Thanks everyone, am learning all kinds of new stuff! On a positive note, we have more offers of babysitters than ever before so we are taking advantage and are off out to the pictures tonight. Hopefully that will be 2 hours without crying ( we are seeing kick ass so surely is funny not sad!?!) and i am so gonna get the biggest bag of pick and mix that anyone has ever seen. Might even get hagen daaz too, and buy their huge drink rather than sneak in a can of diet coke! Thanks again

xxx

Lol, we have had lots of baby sitting offers too. Hubby and I have had more meals out alone together in the last 5 months than we have done in the previous 5 years!
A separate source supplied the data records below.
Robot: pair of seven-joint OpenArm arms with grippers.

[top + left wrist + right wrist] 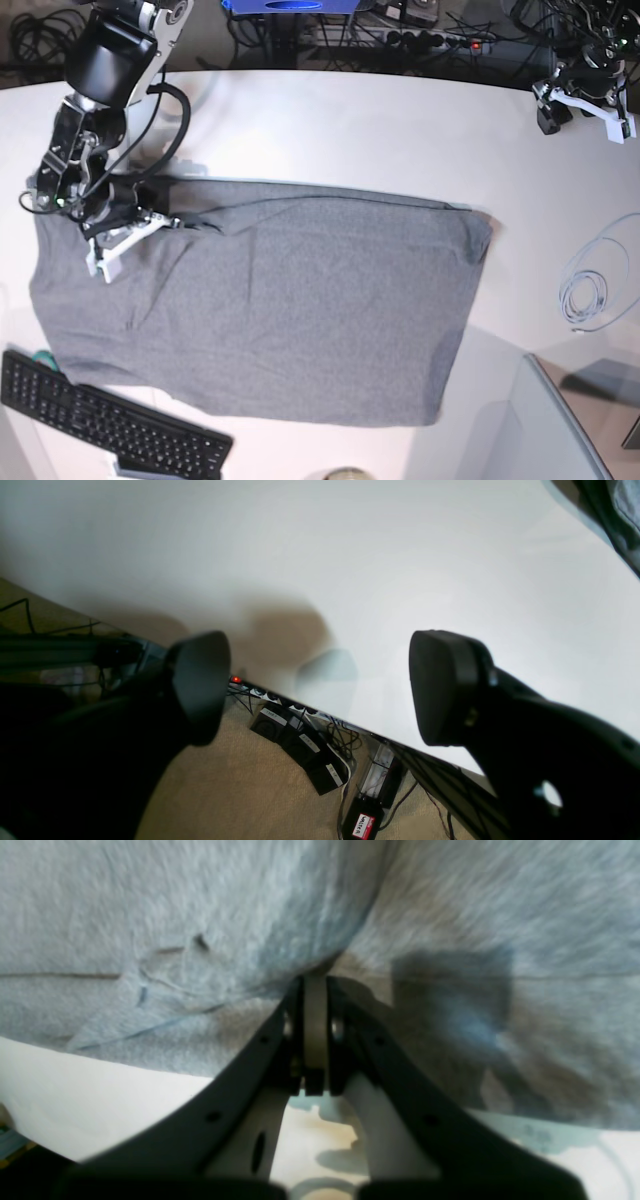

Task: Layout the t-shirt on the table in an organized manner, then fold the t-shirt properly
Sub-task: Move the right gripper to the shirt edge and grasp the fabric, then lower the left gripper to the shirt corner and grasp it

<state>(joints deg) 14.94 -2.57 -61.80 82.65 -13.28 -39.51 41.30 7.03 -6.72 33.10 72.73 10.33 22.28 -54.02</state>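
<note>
In the left wrist view, the left end effector (320, 687) is hanging with its fingers spread wide over the bare edge of the white surface (350, 555), gripping nothing. In the right wrist view, the right end effector (315, 990) is pinching a fold of the grey t-shirt (150, 915). In the base view, the t-shirt is lying spread across the surface, above a black keyboard (110, 420).

The white counter (330, 140) carries the spread grey t-shirt (300, 310), a black keyboard (110, 425) and a coiled cable (585, 295).
</note>
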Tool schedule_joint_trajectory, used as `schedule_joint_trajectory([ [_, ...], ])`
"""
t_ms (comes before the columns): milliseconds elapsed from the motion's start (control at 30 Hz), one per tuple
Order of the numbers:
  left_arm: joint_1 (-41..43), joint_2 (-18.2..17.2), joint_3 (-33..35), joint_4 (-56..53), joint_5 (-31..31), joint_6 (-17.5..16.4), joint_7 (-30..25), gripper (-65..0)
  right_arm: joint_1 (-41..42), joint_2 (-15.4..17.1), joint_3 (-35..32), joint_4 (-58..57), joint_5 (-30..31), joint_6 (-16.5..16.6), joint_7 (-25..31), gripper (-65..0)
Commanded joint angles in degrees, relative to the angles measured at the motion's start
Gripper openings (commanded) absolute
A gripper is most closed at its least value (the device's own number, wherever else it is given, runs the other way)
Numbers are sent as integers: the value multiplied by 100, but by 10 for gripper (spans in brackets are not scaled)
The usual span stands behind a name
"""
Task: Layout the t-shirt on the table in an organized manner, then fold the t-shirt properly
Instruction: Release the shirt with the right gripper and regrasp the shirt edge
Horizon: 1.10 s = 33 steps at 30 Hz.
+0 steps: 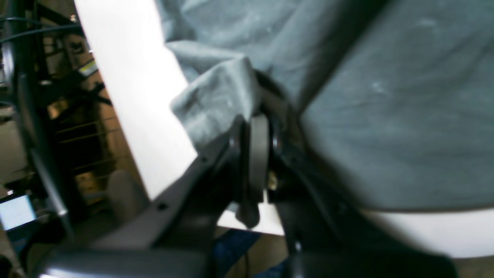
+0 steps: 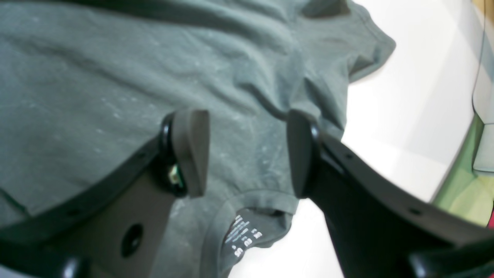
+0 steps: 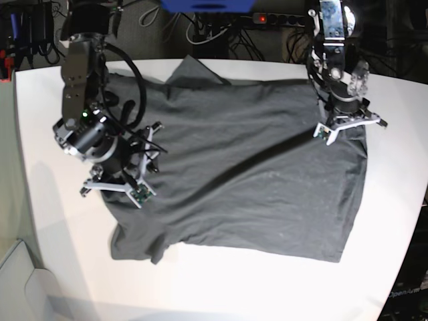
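Observation:
The dark grey t-shirt (image 3: pixel 254 174) lies spread across the white table (image 3: pixel 234 287), wrinkled, with a long crease running diagonally over its middle. My left gripper (image 3: pixel 348 124) is at the shirt's far right corner. In the left wrist view its jaws (image 1: pixel 256 127) are shut on a bunched fold of the t-shirt (image 1: pixel 216 96), lifted off the table (image 1: pixel 131 96). My right gripper (image 2: pixel 245 152) hangs open just above the shirt near the collar (image 2: pixel 247 231), whose printed label shows. In the base view the right gripper (image 3: pixel 117 187) is over the shirt's left edge.
A sleeve (image 2: pixel 366 46) points toward the bare table (image 2: pixel 405 116). Beyond the far table edge lie cables and a power strip (image 3: pixel 281 19) on the dark floor. A green surface (image 2: pixel 463 189) shows past the table's edge in the right wrist view.

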<state>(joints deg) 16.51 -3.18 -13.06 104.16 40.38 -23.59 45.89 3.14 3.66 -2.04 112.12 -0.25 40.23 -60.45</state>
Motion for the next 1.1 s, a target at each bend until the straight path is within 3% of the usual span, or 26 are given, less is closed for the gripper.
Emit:
schedule_joint_trajectory([
  [0, 67, -56, -26, 85, 125, 87, -39, -640, 95, 8, 7, 107, 21, -23, 106, -321],
  [167, 331, -284, -26, 76, 274, 43, 5, -614, 95, 16, 7, 107, 21, -23, 115, -321],
  [233, 445, -355, -26, -55, 274, 43, 5, -538, 104, 16, 7, 107, 21, -23, 115, -321],
  [400, 832, -583, 27, -170, 274, 43, -48, -272, 130, 16, 7, 107, 21, -23, 115, -321],
  [567, 1017, -856, -26, -143, 450, 43, 13, -116, 130, 16, 7, 107, 21, -23, 115, -321],
  [700, 1087, -970, -325, -126, 599, 43, 5, -82, 122, 16, 7, 107, 21, -23, 115, -321],
  [867, 1122, -1005, -967, 516, 89, 8, -48, -82, 113, 16, 24, 125, 21, -23, 115, -322],
  [967, 1114, -961, -1283, 1008, -253, -581, 13, -82, 113, 8, 24, 151, 21, -23, 115, -358],
  [1067, 1061, -820, -1564, 1079, -315, -1276, 13, -82, 139, -168, 15, 125, 21, -23, 80, -476],
])
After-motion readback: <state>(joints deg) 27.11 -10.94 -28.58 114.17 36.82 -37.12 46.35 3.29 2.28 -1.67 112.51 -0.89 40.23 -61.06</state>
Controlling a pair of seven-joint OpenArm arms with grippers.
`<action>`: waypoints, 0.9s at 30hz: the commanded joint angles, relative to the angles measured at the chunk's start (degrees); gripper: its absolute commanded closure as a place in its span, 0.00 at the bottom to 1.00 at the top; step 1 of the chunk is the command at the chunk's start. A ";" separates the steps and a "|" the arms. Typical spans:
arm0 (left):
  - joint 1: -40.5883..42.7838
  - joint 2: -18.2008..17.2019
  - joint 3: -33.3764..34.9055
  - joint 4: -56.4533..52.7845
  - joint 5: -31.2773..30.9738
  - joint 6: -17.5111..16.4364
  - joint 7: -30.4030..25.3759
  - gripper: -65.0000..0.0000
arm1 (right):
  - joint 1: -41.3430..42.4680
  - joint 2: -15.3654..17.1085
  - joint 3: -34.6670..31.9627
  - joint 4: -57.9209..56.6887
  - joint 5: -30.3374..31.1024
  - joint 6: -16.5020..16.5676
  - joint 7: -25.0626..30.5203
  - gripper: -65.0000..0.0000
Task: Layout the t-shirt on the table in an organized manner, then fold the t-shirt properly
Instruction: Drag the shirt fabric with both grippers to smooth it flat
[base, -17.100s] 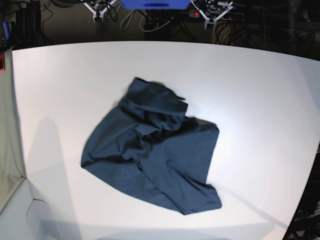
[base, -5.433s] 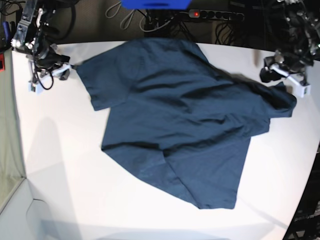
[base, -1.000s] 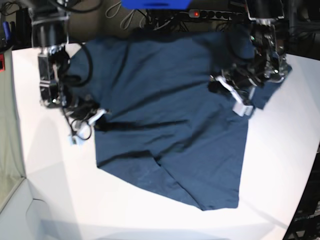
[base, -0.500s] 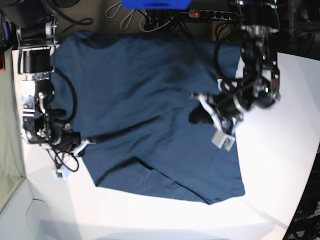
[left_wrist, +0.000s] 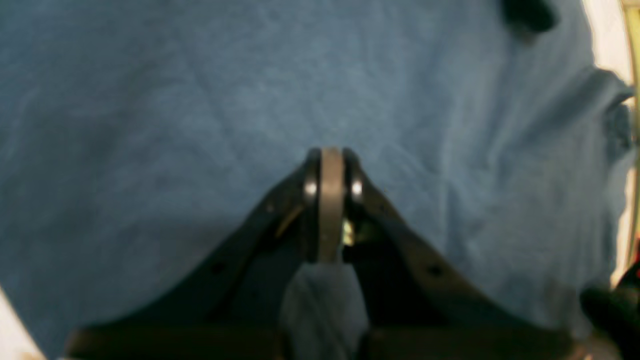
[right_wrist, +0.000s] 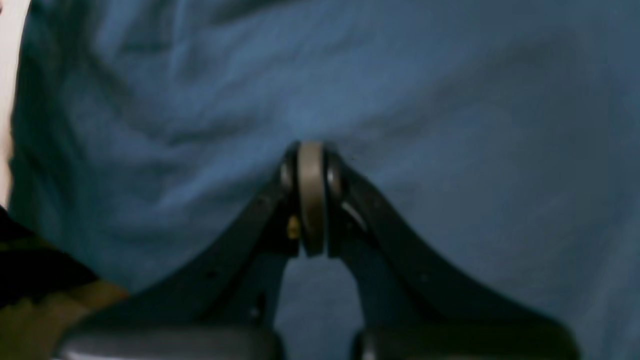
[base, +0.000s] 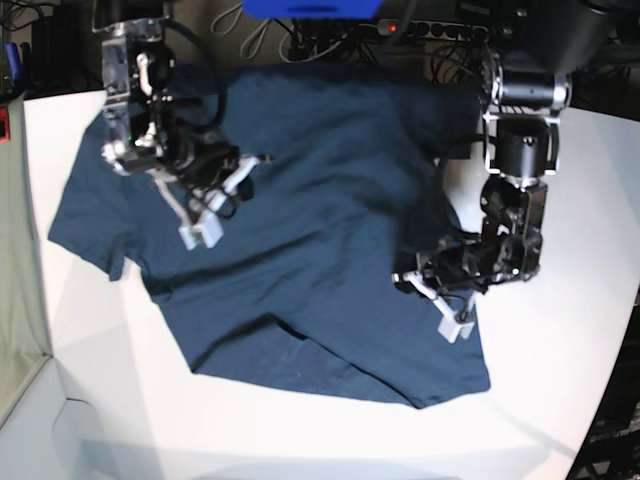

Got to take advantage while you can milk it I say!

Have a lovely time, you deserve it!

Linda
xxx

Hi Tors

I went to buy soft bras on Friday too- how strange. Also had a big cry with my mam today, she could not understand how guilty I feel for putting her and my children through this.

I feel overwhelmed by the children- they are oblivious and I can’t bear the idea that i am going to hurt them. I miss them when they are not with me but I get stressed and irritable when they are around. The hardest part of the day is when my daughter bounces home from school and a wave just hits me.

I am in the just waiting stage- but with added fear that I have found another lump that was not picked up by the mammogram. My diggest concern is that while they investigate that they will delay starting treatment.

Good luck on Monday- I did not realise sentinel node testing was new. Please let us know how you get on. Sorry I don’t know how to PM.